The energy consumption structure is fundamentally a holistic system with a disjoint internal structure, which implies that its constituent parts are non-negative and add up to one. However, due to the lack of sufficient excavation of information on the energy consumption structure, few scholars have conducted research in this area. At the same time, classic time series forecasting methods determine the percentages of each component independently, ignoring structural integrity and failing to thoroughly examine internal development trends. As a result, this paper incorporates compositional data into the energy consumption structure and evaluates the energy consumption structure as a whole system. This not only meets the numerical restrictions of the components (non-negative and constant), but also effectively displays the intrinsic development trend of each component behind the system. In this paper, we use historical data to forecast the trend of China’s energy consumption structure from 2000 to 2022. In terms of forecasting model selection, this paper proposes a joint MGM-BPNN-ARIMA forecasting model with the best predictive performance based on the traditional single model to forecast the evolution of China’s energy consumption structure during 2023–2040.

With the overall objectives of “carbon peaking” and “carbon neutrality”, the Chinese authorities have taken a series of practical steps to optimize the energy structure, and have also set policy goals for the energy consumption structure of China. The predictive studies presented in this paper can, to some extent, test whether the policy objectives for China’s energy consumption structure can be achieved as expected. Based on the combined MGM-BPNN-ARIMA model predictions after the DRHT conversion constructed in this paper, it is evident that the Chinese energy consumption structure is still in a non-reciprocal state during 2023–2040, with the coal already dominating the energy consumption structure but gradually declining in importance.

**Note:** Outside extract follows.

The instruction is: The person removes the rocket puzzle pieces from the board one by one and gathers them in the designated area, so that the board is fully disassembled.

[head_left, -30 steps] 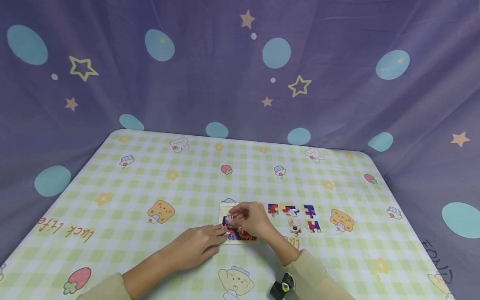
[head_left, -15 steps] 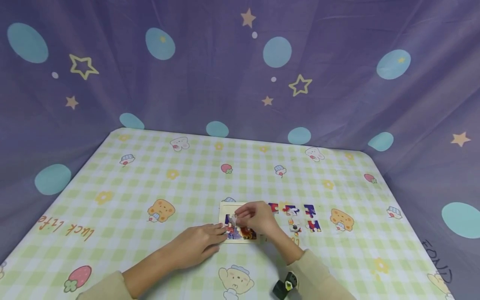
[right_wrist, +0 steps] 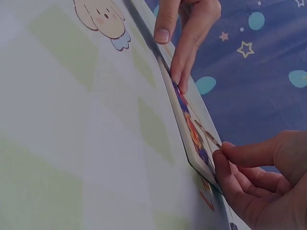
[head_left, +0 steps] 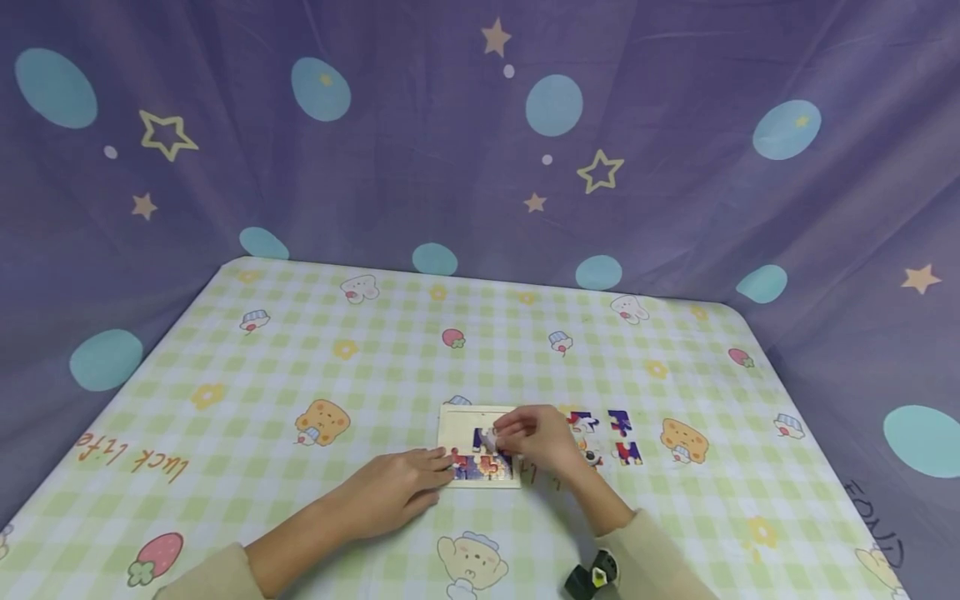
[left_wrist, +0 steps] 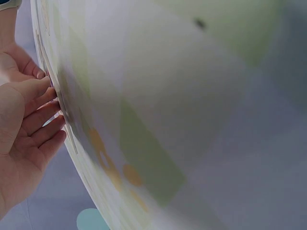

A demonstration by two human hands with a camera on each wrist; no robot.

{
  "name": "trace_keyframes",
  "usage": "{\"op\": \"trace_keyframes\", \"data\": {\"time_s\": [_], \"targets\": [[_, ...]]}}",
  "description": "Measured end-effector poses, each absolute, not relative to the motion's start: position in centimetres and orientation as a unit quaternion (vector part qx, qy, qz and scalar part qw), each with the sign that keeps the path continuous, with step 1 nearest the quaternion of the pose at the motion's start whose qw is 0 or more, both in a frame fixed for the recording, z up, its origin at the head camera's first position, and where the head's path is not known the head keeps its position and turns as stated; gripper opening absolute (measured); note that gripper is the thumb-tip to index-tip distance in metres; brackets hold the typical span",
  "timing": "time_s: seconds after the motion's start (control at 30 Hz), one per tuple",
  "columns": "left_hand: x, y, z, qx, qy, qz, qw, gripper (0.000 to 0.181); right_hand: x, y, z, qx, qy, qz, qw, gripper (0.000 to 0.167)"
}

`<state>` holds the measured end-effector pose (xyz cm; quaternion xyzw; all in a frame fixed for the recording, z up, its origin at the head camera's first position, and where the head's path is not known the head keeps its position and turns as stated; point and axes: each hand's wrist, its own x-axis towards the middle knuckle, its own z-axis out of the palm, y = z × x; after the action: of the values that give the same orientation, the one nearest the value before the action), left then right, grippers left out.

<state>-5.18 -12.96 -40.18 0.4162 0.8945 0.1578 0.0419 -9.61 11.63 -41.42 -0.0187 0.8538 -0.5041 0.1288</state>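
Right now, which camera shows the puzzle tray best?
The head view: it shows the puzzle tray from above, its inside visible, though the right hand covers part. The right wrist view has it steeply slanted; the left wrist view shows just a thin edge by the left hand.

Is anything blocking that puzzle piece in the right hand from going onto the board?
Nothing visible. The right hand holds the puzzle piece tilted over the board; the left hand is only at its left edge.

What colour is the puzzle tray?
The puzzle tray is pale cream, seen best in the head view.
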Motion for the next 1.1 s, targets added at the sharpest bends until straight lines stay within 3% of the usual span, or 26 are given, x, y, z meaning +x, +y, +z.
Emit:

The percentage of non-fossil energy consumption will be 19.3% in 2025, 9.8% for natural gas and 21.5% for non-fossil energy in 2030, which is considerably different from the policy target, but the share of clean energy consumption has increased to 31.3%.

This paper incorporates compositional data into the study of China’s energy consumption structure forecast, which fully considers the overall structure and the internal characteristics required. However, this predictive approach is mainly based on historical data and does not take into account various effects such as actual polarization. Therefore, in the sequel, it is necessary to integrate the essential affecting forces of the energy consumption structure with the theory of compositional data to construct a multi-factorial dynamic predictive model.